*Task item*: The data are to be restated in full, exactly as presented.

━━━━━ Recorded data

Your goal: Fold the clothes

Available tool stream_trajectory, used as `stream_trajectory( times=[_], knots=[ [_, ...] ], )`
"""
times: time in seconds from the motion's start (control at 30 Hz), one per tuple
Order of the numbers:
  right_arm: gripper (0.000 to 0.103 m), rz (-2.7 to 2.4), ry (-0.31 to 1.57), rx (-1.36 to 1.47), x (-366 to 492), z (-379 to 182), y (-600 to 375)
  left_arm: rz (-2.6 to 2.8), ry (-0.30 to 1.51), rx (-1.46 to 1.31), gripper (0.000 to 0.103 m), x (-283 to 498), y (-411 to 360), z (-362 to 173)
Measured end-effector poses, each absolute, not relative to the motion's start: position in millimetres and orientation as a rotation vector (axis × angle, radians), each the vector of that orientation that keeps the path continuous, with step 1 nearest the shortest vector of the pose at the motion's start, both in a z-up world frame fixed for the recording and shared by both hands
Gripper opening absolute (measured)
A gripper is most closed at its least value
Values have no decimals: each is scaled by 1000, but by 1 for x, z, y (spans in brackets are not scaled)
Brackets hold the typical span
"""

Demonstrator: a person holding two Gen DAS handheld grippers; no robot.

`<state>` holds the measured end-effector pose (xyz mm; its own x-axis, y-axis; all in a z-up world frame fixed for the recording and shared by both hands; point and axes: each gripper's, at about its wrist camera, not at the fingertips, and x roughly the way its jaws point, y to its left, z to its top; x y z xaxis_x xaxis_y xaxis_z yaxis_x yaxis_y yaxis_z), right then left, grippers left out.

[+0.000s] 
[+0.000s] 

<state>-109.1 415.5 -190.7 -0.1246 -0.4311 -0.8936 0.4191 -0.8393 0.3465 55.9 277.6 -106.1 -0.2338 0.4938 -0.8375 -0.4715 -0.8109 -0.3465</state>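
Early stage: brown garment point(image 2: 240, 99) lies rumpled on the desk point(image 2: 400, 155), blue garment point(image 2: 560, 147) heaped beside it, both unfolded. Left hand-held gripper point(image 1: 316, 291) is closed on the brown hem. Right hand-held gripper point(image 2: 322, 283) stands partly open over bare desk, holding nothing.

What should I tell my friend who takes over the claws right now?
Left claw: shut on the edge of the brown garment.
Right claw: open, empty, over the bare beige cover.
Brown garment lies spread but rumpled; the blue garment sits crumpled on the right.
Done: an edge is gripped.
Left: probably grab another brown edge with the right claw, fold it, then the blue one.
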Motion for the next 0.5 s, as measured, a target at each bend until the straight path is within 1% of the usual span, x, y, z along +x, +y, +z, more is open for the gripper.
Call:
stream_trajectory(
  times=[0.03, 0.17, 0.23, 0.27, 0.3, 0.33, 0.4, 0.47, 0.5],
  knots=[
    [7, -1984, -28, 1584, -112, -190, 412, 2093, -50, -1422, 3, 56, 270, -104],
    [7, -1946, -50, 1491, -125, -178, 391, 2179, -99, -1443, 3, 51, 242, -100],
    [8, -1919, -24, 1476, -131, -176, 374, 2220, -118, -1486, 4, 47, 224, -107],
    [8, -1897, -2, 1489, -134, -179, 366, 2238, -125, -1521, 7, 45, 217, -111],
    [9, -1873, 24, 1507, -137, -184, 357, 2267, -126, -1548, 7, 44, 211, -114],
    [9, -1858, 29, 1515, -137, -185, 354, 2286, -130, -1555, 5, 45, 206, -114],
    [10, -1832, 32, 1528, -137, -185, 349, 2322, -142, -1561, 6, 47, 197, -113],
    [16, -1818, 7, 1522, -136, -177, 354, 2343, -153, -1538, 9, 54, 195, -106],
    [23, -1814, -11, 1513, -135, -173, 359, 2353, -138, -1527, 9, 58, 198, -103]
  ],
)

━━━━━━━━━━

*Answer box*:
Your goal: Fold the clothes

Available tool stream_trajectory, used as `stream_trajectory( times=[_], knots=[ [_, ...] ], )`
"""
times: time in seconds from the motion's start (control at 30 Hz), one per tuple
Order of the numbers:
  right_arm: gripper (0.000 to 0.103 m), rz (-2.7 to 2.4), ry (-0.31 to 1.57), rx (-1.36 to 1.47), x (-366 to 492), z (-379 to 182), y (-600 to 375)
  left_arm: rz (-2.6 to 2.8), ry (-0.30 to 1.51), rx (-1.46 to 1.31), gripper (0.000 to 0.103 m), x (-283 to 498), y (-411 to 360), z (-362 to 173)
Measured end-effector poses, each absolute, not relative to the motion's start: position in millimetres and orientation as a rotation vector (axis × angle, radians), each the vector of that orientation that keeps the path continuous, with step 1 nearest the shortest vector of the pose at the motion's start, both in a z-up world frame fixed for the recording and shared by both hands
Gripper opening absolute (measured)
A gripper is most closed at its least value
Values have no decimals: each is scaled by 1000, but by 1 for x, z, y (spans in brackets are not scaled)
Brackets hold the typical span
"""

Demonstrator: a person holding two Gen DAS handheld grippers; no robot.

`<state>` holds the measured end-effector pose (xyz mm; its own x-axis, y-axis; all in a z-up world frame fixed for the recording and shared by both hands; point and axes: each gripper's, at about its wrist camera, not at the fingertips, and x roughly the way its jaws point, y to its left, z to its top; x y z xaxis_x xaxis_y xaxis_z yaxis_x yaxis_y yaxis_z), right then left, grippers left out.

[+0.000s] 
[+0.000s] 

<state>-109.1 415.5 -190.7 -0.1246 -0.4311 -0.8936 0.4191 -0.8393 0.3465 55.9 277.6 -106.1 -0.2338 0.4938 -0.8375 -0.4715 -0.8109 -0.3465</state>
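Early stage: brown garment point(image 2: 240, 99) lies rumpled on the desk point(image 2: 400, 155), blue garment point(image 2: 560, 147) heaped beside it, both unfolded. Left hand-held gripper point(image 1: 316, 291) is closed on the brown hem. Right hand-held gripper point(image 2: 322, 283) stands partly open over bare desk, holding nothing.

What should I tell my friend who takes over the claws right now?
Left claw: shut on the edge of the brown garment.
Right claw: open, empty, over the bare beige cover.
Brown garment lies spread but rumpled; the blue garment sits crumpled on the right.
Done: an edge is gripped.
Left: probably grab another brown edge with the right claw, fold it, then the blue one.
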Motion for the next 0.5 s, as measured, a target at each bend until the straight path is within 1% of the usual span, x, y, z along +x, +y, +z, more is open for the gripper.
Call:
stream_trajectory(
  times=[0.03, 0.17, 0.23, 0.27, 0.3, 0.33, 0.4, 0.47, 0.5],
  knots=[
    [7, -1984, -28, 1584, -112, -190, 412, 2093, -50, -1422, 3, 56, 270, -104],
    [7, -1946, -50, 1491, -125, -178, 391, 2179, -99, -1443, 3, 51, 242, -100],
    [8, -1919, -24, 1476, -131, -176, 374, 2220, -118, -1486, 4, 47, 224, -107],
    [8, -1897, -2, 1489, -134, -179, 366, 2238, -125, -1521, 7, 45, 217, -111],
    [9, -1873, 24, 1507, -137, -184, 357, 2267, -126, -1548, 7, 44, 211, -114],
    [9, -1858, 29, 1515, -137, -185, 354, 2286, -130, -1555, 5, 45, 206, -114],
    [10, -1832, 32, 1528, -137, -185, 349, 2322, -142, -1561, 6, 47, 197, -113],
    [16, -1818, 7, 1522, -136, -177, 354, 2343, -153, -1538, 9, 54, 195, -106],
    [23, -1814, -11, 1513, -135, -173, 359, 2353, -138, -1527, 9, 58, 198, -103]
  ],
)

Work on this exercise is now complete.